DATA SEGMENT -

- - - - - - -

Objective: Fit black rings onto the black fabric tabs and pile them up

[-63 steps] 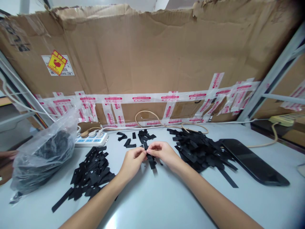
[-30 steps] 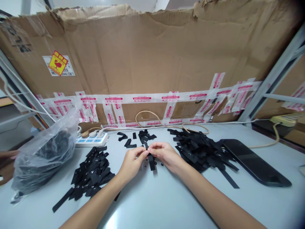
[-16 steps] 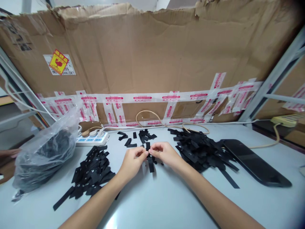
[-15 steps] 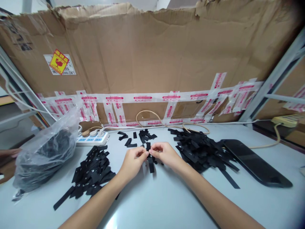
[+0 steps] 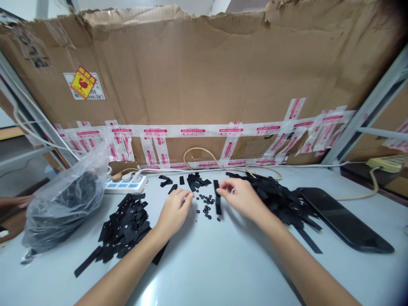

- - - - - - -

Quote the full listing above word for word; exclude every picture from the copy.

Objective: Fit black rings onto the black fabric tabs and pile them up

[-63 steps] 
[-30 steps] 
[-16 steps] 
[-15 steps] 
[+0 steps] 

This is the complete answer.